When you copy the material below, keep every line exact and drop the pictures.
* * *
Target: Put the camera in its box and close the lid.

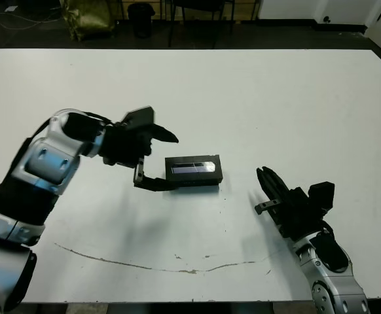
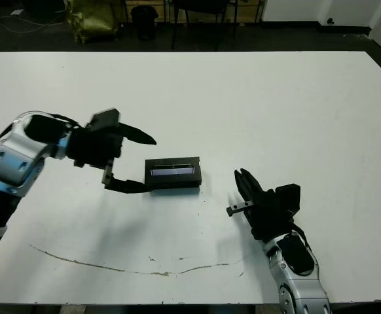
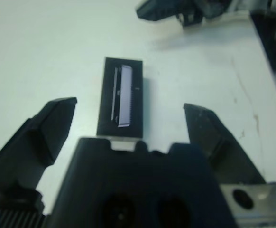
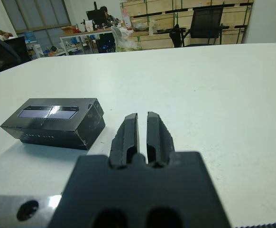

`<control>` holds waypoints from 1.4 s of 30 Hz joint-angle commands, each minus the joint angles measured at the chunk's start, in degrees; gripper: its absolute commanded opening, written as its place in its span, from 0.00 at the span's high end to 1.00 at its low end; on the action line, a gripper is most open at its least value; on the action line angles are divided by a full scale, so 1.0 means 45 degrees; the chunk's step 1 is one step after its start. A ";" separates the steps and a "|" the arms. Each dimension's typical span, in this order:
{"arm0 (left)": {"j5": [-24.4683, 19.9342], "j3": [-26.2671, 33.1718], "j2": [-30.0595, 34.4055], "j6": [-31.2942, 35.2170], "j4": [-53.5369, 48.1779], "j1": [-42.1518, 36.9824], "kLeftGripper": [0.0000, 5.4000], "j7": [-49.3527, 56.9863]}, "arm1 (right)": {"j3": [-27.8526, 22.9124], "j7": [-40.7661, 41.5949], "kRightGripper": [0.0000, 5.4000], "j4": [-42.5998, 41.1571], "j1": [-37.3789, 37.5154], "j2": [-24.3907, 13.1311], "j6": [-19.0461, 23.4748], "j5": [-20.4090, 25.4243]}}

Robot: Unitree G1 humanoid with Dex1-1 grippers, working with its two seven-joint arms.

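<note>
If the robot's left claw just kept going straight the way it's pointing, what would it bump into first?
Most likely the lid on the closed box: the left gripper, fingers spread wide, points along the table at the box's near end, with nothing between. Depth is hard to judge.

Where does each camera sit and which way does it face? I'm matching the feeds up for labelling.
Left eye, right eye: on the head, looking down at the white table; both arms show.
Left wrist: behind the open left gripper, facing the lid on the box.
Right wrist: behind the shut right gripper, looking across the table; the box sits aside.
All views share the box.
</note>
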 commanded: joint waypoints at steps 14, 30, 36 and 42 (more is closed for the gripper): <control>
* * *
Output below
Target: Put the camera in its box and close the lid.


`<control>` holds waypoints from 1.4 s of 30 Hz joint-angle commands, each minus the joint angles measured at the chunk's start, in degrees; gripper: its absolute commanded opening, written as its place in its span, from 0.00 at the span's high end to 1.00 at its low end; on the action line, a gripper is most open at its least value; on the action line angles are divided by a full scale, so 1.0 means 45 degrees; the chunk's step 1 is one step after its start. A ";" separates the steps and a "|" the arms. Each dimension's typical span, in this order:
{"arm0 (left)": {"j5": [-24.4683, 19.9342], "j3": [-26.2671, 33.1718], "j2": [-30.0595, 34.4055], "j6": [-31.2942, 35.2170], "j4": [-53.5369, 48.1779], "j1": [-42.1518, 36.9824], "kLeftGripper": [0.0000, 5.4000], "j7": [-49.3527, 56.9863]}, "arm1 (right)": {"j3": [-27.8526, 22.9124], "j7": [-40.7661, 41.5949], "kRightGripper": [0.0000, 5.4000], "j4": [-42.5998, 41.1571], "j1": [-37.3789, 37.5154], "j2": [-24.3907, 13.1311], "j6": [-19.0461, 23.4748], "j5": [-20.4090, 25.4243]}}

Robot: Unitree G1 humanoid with Dex1-1 grippers, working with its two seven-joint arms.

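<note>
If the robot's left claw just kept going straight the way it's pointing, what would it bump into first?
Most likely the lid on the closed box: the left gripper, fingers spread wide, points along the table at the box's near end, with nothing between. Depth is hard to judge.

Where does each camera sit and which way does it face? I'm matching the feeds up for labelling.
Left eye, right eye: on the head, looking down at the white table; both arms show.
Left wrist: behind the open left gripper, facing the lid on the box.
Right wrist: behind the shut right gripper, looking across the table; the box sits aside.
All views share the box.
</note>
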 commanded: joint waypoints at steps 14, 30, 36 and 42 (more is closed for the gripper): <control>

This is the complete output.